3. The fin tube heat exchanger of claim 2, wherein the first and second reinforcing plates (310, 330) are each perpendicular to the connection plate (320).

4. The fin and tube heat exchanger of claim 2, wherein the side plates (110) are provided with threaded holes (111), the first reinforcing plates (310) are provided with second through holes (302), and the second through holes (302) are connected with the threaded holes (111) through threaded fasteners.

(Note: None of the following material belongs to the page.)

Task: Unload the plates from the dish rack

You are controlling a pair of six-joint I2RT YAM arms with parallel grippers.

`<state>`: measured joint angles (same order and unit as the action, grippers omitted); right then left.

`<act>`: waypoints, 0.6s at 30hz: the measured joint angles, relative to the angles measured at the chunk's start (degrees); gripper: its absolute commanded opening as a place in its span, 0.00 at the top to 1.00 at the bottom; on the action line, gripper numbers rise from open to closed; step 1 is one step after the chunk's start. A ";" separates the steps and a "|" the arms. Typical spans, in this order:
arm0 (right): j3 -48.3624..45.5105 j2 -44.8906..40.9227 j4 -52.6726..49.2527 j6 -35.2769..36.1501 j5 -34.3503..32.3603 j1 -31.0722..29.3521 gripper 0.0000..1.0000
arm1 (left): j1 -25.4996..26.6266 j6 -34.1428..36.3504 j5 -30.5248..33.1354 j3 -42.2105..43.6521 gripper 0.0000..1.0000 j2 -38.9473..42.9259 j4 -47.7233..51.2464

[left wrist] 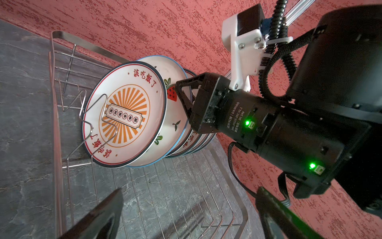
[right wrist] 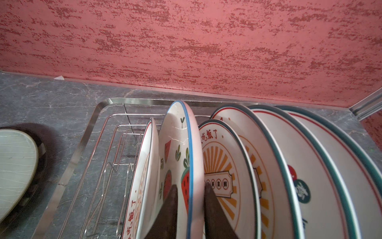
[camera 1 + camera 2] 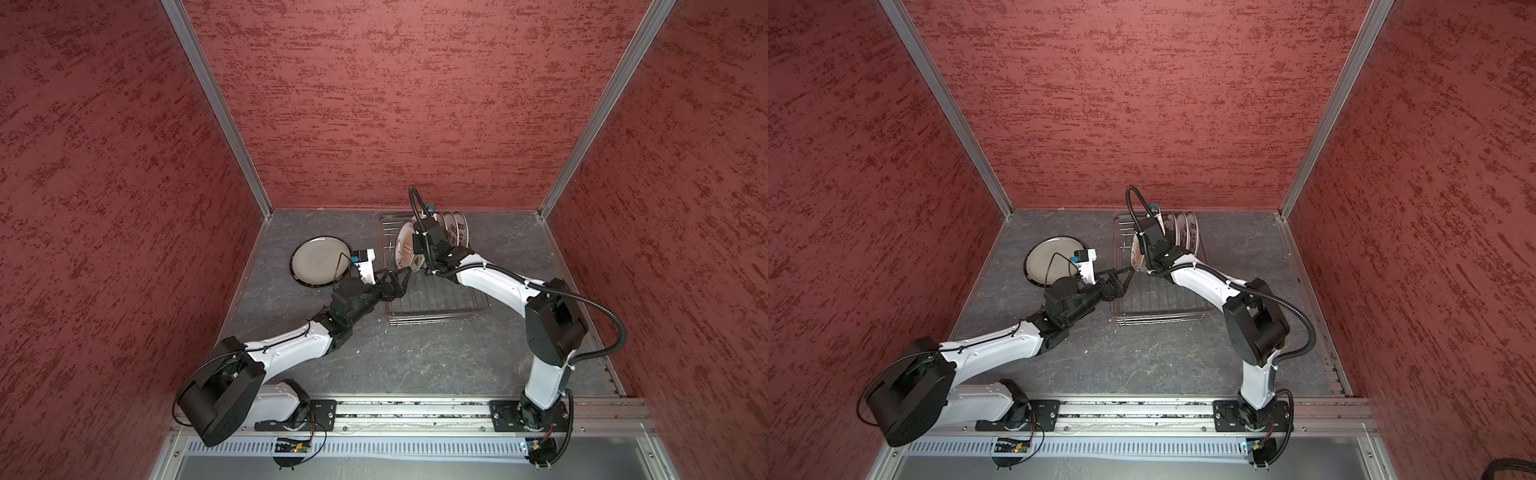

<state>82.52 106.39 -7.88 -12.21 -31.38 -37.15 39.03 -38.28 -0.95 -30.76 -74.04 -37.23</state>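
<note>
Upright in the silver wire dish rack [image 2: 99, 109], the blue-rimmed white watermelon plate [image 2: 177, 132] is pinched by the right claw [image 2: 191, 185]; the left claw [image 3: 404, 281] is spread, empty. By tilting, neighbouring plates [image 2: 227, 157] may be knocked.

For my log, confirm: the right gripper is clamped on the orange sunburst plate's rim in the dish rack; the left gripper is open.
No: the right wrist view shows the right gripper clamped on the rim of the watermelon plate in the dish rack. The left gripper is open.
</note>
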 measured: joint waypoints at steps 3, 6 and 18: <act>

5. The fin tube heat exchanger according to claim 4, wherein the number of screw holes (111) is plural, and the plural screw holes (111) are arranged at intervals in the height direction of the side plate (110).

6. The fin-tube heat exchanger of any one of claims 1 to 5, wherein reinforcing tubes (340) are provided at both end portions of the first through hole (301), the outlet header (200) is sequentially provided through one of the reinforcing tubes (340), the first through hole (301) and the other reinforcing tube (340), and the outlet header (200) is fixedly connected to both of the reinforcing tubes (340).

7. The fin tube heat exchanger of claim 6, wherein the length of the reinforcement tube (340) is 4mm to 6mm; and/or the reinforcement tube (340) is interference fit or welded with the outlet manifold (200).

8. The fin tube heat exchanger of claim 7, wherein the reinforcing bracket (300) is a stainless steel bracket; and/or, the reinforcing bracket (300) is of an integrally formed structure.

9. The fin tube heat exchanger of any one of claims 1 to 5, wherein the outlet tube (120) has a cup-shaped outlet (121), and the inlet end (201) of the outlet header (200) is inserted into the cup-shaped outlet (121) and welded to the outlet tube (120).

10. An air conditioner comprising the fin-and-tube heat exchanger according to any one of claims 1 to 9.